Masada student wearing a black backpack

The Invisible School Bag: Making sense of mental health within and outside of the classroom

By Mrs Nikki Grauman

Best available research indicates that one in seven Australian children and adolescents have mental health difficulties. In essence, these problems can come to school in an ‘invisible school bag’ that teachers, parents and even the students themselves are unaware of.

If we think about our own children’s first day of Kindergarten, a memory we may have is of packing their school bag and showing them where to find everything inside. We probably put a lot of thought into what food we sent, labelled or covered the books with great care and made sure to pack a spare hat and a raincoat – just in case. Then off our children went, bag on their shoulders, ready to face their first exciting day at school.

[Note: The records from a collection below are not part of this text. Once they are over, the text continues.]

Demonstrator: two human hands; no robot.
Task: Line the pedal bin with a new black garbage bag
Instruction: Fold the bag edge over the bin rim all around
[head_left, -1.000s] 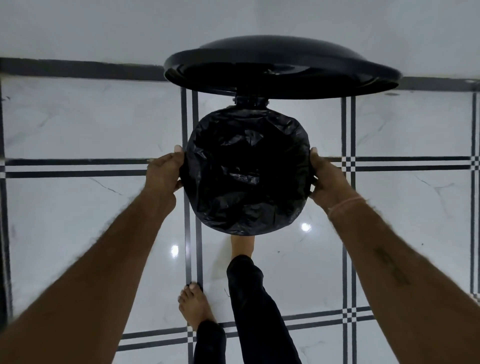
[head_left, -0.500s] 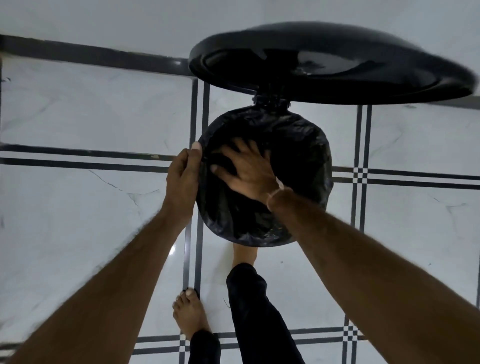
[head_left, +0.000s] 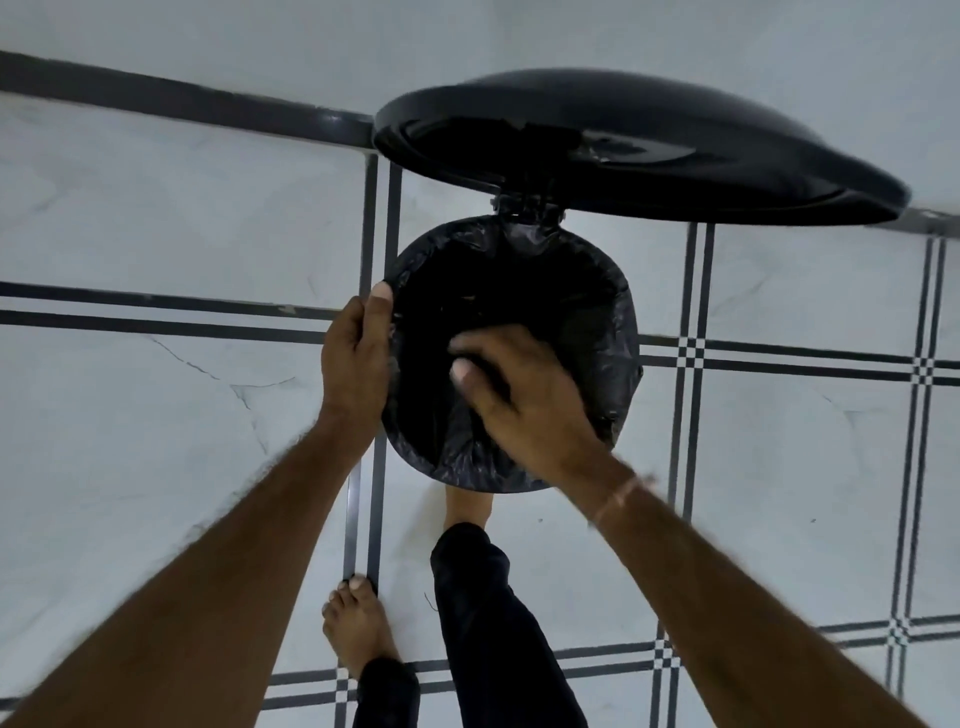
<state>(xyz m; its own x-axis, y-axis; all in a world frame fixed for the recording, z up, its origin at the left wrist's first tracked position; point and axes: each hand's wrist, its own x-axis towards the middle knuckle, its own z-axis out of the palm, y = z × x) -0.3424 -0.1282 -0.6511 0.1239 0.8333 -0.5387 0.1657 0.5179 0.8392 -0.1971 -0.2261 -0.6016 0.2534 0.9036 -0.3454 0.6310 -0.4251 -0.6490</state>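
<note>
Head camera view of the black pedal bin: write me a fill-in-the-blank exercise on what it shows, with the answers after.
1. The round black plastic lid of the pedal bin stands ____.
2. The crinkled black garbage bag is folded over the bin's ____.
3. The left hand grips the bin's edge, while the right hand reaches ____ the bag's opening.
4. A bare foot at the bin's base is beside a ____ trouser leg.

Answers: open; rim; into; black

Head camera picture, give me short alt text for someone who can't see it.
Seen from above, a left hand grips the rim of an open pedal bin lined with a black bag, while the right hand reaches inside. The lid stands raised, with one bare foot on the tiled floor.
</note>
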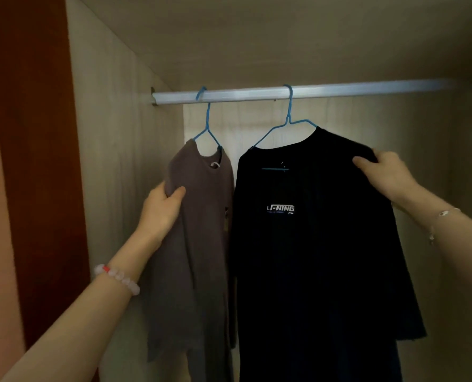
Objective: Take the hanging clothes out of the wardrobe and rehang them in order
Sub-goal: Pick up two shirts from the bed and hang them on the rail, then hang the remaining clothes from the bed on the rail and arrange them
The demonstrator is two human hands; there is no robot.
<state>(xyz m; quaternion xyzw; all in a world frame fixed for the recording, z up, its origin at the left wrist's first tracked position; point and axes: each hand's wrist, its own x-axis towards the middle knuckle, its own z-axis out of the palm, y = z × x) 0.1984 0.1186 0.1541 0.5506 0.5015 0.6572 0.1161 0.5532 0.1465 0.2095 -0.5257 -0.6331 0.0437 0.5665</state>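
Hems cut off; left hand (pixel 161 209) grips grey shirt (pixel 201 244), right hand (pixel 386 175) black shirt (pixel 312 257)

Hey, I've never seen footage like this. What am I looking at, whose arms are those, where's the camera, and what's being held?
No machine here: the left grip and right grip are a person's bare hands. The single picture comes from a wide-angle camera worn on their head, so the arms reach in from the bottom corners. You are looking into a wardrobe with a metal rail across it. A blue hanger on the rail carries a grey shirt; a second blue hanger carries a black shirt with a white logo. The left grip holds the grey shirt near its shoulder, and the right grip holds the black shirt's shoulder.
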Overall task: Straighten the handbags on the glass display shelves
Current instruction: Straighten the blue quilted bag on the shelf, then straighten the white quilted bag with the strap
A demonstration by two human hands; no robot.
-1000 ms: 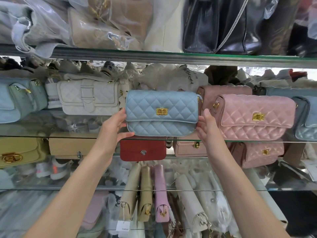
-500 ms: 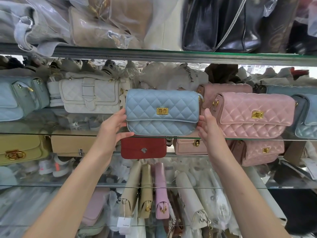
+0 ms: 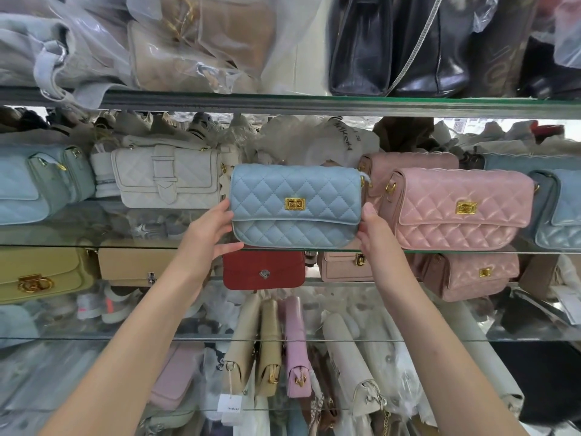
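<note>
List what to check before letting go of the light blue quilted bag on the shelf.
1. Grip: left hand and right hand clasp the ends of the light blue quilted handbag: ok.
2. Base on the glass shelf: lower edge meets the shelf's front edge, full seating hidden: cannot tell.
3. Bag level with the shelf edge: ok.
4. Gold clasp faces forward: ok.
5. Gap to the pink quilted handbag: the right hand fits in it: ok.
6. Gap to the white quilted handbag: blue bag overlaps its end in view: cannot tell.
</note>
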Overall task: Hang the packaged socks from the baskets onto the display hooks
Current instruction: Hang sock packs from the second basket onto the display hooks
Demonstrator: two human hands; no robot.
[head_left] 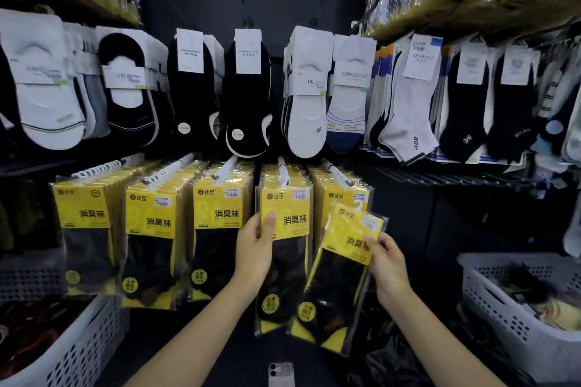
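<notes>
Two yellow sock packs held, left hand point(254, 248) pinching the front pack point(292, 204) at the tip of the fourth hook point(282, 163), right hand point(388, 264) pinching a tilted pack point(339, 276) just right of it, white basket point(490, 302) near right.

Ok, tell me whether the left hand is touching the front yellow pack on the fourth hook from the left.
Touching. The head view shows the left hand gripping the pack, its thumb lying on the yellow front at the left edge.

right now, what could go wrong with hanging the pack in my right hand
The right hand pinches the loose pack tilted, by one edge; it may slip or miss the hook. The left hand grips the hanging front pack; tugging could pull it off.
</notes>
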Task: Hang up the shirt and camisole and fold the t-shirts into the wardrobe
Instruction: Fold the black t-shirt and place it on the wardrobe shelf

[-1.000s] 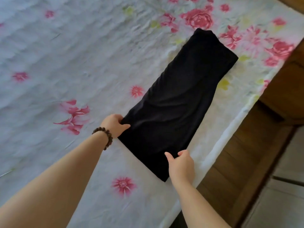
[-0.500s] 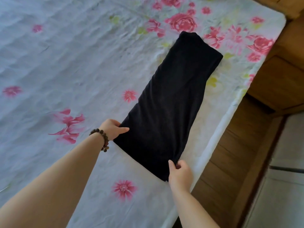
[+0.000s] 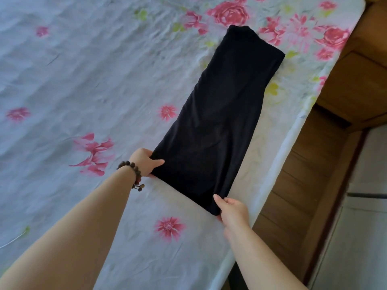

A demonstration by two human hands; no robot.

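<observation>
Bed (image 3: 88, 76) with floral sheet; black t-shirt (image 3: 217, 126) folded into a long strip, lying flat near the bed's right edge. Left hand (image 3: 144, 163) grip pinches its near-left corner, right hand (image 3: 232, 210) grip pinches the near-right corner. Bead bracelet (image 3: 134, 174) on left wrist.

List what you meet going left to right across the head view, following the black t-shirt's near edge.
bead bracelet → left hand → black t-shirt → right hand → bedsheet → wooden bed frame → pale floor
</observation>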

I wonder though, without consciously realising it, what the hopes, cares, worries and dreams we had in mind, when we handed over that school bag? Or if we gave a thought to the teacher that would soon be on the receiving end of our child, with that school bag?

The true question we should be asking is: what is it that our children are carrying with them – in that bag – that we cannot see? And it is the often times invisible baggage that has a great impact on how they will learn, behave or react and what types of relationships they will have with us, and with their peers.

As parents and educators alike, at the start of a new school year, it is important, I believe, that we sit down and ask our children, what is in their invisible school bag? And to revisit this question on a daily, weekly or monthly basis; so that we do not lose sight of the simple and complex things that can impact on their day, their attitudes and their learning.

I once read that: in order to teach each child, we have to reach each child.  Our children’s ‘invisible school bags’ are very telling.  As teachers and parents our role is to create safe environments and foster strong and reliable relationships, which will allow our children to share their stories, their dreams, their fears and their goals.

My challenge to myself – and I extend this to you – is to pay closer attention to what I don’t see in relation to the baggage our children carry around with them. By naming and noticing these invisible barriers, we can start to take steps to help unearth them. The irony being that identifying the invisible may make us see our children more than ever before. As a teacher, this will help us identify and improve the learning pathways of our students. As parents, it may allow us to develop a new understanding of why our children respond and behave the way they do. Either way, it is a win-win for all as the positive relationships we develop can be built on a foundation of hope, encouragement, guidance, appreciation, and achievement.